Türkiye'nin teröre çözüm sürecini desteklediğini belirten ABD Dışişleri Bakanı John Kerry, "Biz Türk hükümetinin çabasına hayranız. PKK'nın silahları bırakma çabasını destekliyoruz. Cesaret ve kararlılık gerekli. Yıllardır süren kan gölü bitebilir" dedi. Dışişleri Bakanı Ahmet Davutoğlu ve ABD'li mevkidaşı John Kerry, Çırağan Sarayı'nda bir görüşme gerçekleştirdi. 1.5 saat süren basına kapalı görüşmenin ardından iki bakan, ortak basın toplantısı düzenledi.
Dışişleri Bakanı Ahmet Davutoğlu, ABD Dışişleri Bakanı John Kerry ile Suriye konusunu kapsamlı şekilde ele aldıklarını belirterek, ''En kısa sürede bir Suriye Dostları grubunun çekirdek toplantısı yapmanın gerektiği konusunda mutabık kaldık'' dedi.
ABD Dışişleri Bakanı Kerry ise, ''İstanbul'da bulunmak benim için büyük ayrıcalık. Türkiye o kadar mükemmel bir hızla ilerliyor ki. Türkiye yeni dünyayı tanımlayan bir ülke. Çok zor bir 24 saat geçirdik. Özellikle ABD için. Çok cesur bir diplomatı Afganistan'da kaybettik. Terörizmin en korkunç yanlarından birini gördük. ABD terörizm karşısında korkak kalmayacak.
Türkiye'de de on yıllardır devam ediyor. Son barış süreci Türk halkının hayatını değiştirebilir. Biz Türk hükümetinin çabasına hayranız. PKK'nın silahları bırakma çabasını destekliyoruz. Cesaret ve kararlılık gerekli. Yıllardır süren kan gölü bitebilir'' şeklinde konuştu.
Kerry'nin konuşması sonrası Davutoğlu da Afganistan'da hayatını kaybeden ABD'li görevli için taziyede bulundu.
ABD Dışişleri Bakanı Kerry, İsrail'in Mavi Marmara baskını nedeniyle Türkiye'den özür dilemesi ve tazminat ödemeyi kabul etmesiyle ilgili, ''Türk hükümetine, zafer havası yaratmadığı için teşekkür ediyorum. Geçmişi geçmişte bırakmak gerekir. Özrün ardından yaşanacak süreci taraflar belirleyecek. İki ülke halkları açısından faydalı bir süreç başladı'' ifadesini kullandı.

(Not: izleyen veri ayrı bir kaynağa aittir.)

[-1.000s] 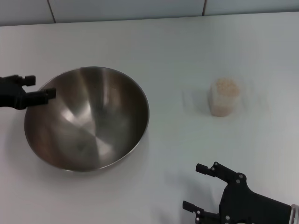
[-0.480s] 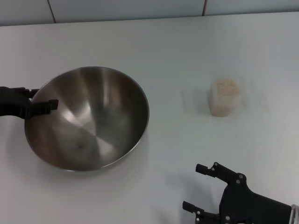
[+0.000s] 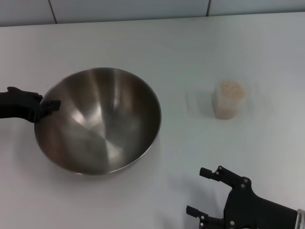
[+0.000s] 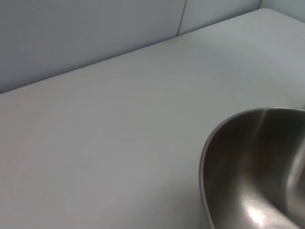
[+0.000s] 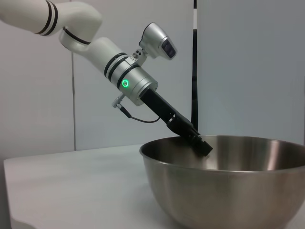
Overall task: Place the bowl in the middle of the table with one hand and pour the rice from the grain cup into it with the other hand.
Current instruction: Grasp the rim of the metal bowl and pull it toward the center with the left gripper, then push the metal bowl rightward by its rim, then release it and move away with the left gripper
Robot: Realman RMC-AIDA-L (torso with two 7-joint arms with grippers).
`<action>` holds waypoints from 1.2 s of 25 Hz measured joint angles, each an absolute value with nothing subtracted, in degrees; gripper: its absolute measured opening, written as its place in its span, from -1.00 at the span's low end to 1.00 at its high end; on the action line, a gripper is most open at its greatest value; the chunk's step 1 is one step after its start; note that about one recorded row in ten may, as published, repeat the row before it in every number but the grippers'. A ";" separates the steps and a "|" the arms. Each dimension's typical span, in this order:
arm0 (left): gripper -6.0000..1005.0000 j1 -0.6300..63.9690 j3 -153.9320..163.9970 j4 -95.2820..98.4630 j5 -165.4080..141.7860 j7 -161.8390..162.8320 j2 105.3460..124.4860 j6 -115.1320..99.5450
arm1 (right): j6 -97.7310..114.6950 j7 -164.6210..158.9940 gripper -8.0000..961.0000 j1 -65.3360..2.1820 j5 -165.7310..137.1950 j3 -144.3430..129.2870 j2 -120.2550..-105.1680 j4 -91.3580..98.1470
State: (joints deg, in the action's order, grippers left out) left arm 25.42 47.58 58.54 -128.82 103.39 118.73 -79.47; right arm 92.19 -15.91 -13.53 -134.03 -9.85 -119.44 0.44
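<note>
The steel bowl (image 3: 102,121) sits left of the middle of the white table (image 3: 190,52), slightly tilted. My left gripper (image 3: 47,102) is shut on the bowl's left rim, one finger inside and one outside. The right wrist view shows this grip (image 5: 202,145) on the bowl (image 5: 228,191). The bowl's rim also shows in the left wrist view (image 4: 252,167). The clear grain cup (image 3: 228,99), full of rice (image 3: 229,88), stands upright to the right of the bowl. My right gripper (image 3: 197,190) is open and empty near the front edge, in front of the cup.
The table's back edge meets a grey wall (image 3: 143,7). Bare tabletop lies between the bowl and the cup.
My left gripper has come down and closed on the bowl's rim. The bowl has shifted a little to the right. The right arm and the cup have not moved.
</note>
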 joint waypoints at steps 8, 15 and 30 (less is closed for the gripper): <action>-0.76 26.08 50.19 58.74 -129.34 105.94 118.59 -79.13 | 92.01 -15.91 0.72 -13.53 -134.03 -9.84 -119.39 0.44; -0.90 28.80 49.07 58.28 -129.47 113.39 117.76 -79.99 | 91.62 -15.75 0.72 -13.82 -134.03 -9.84 -119.43 0.44; -0.83 40.99 49.53 48.71 -129.75 119.61 117.84 -78.28 | 90.72 -15.72 0.72 -14.14 -134.65 -9.84 -119.48 -0.21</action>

Davutoğlu ise, Mavi Marmara acısının telafi edilmesinin tüm tarafların dikkatli olmasına bağlı olduğu söyledi.
Dışişleri Bakanı, tazminat görüşmelerinin yapılacağını ve ortada işlenen bir suçun değerlendirmesi olduğunu söyledi; sonraki sürecin ise tüm Filistin'de hayat şartlarını iyileştirmek olduğunu belirtti.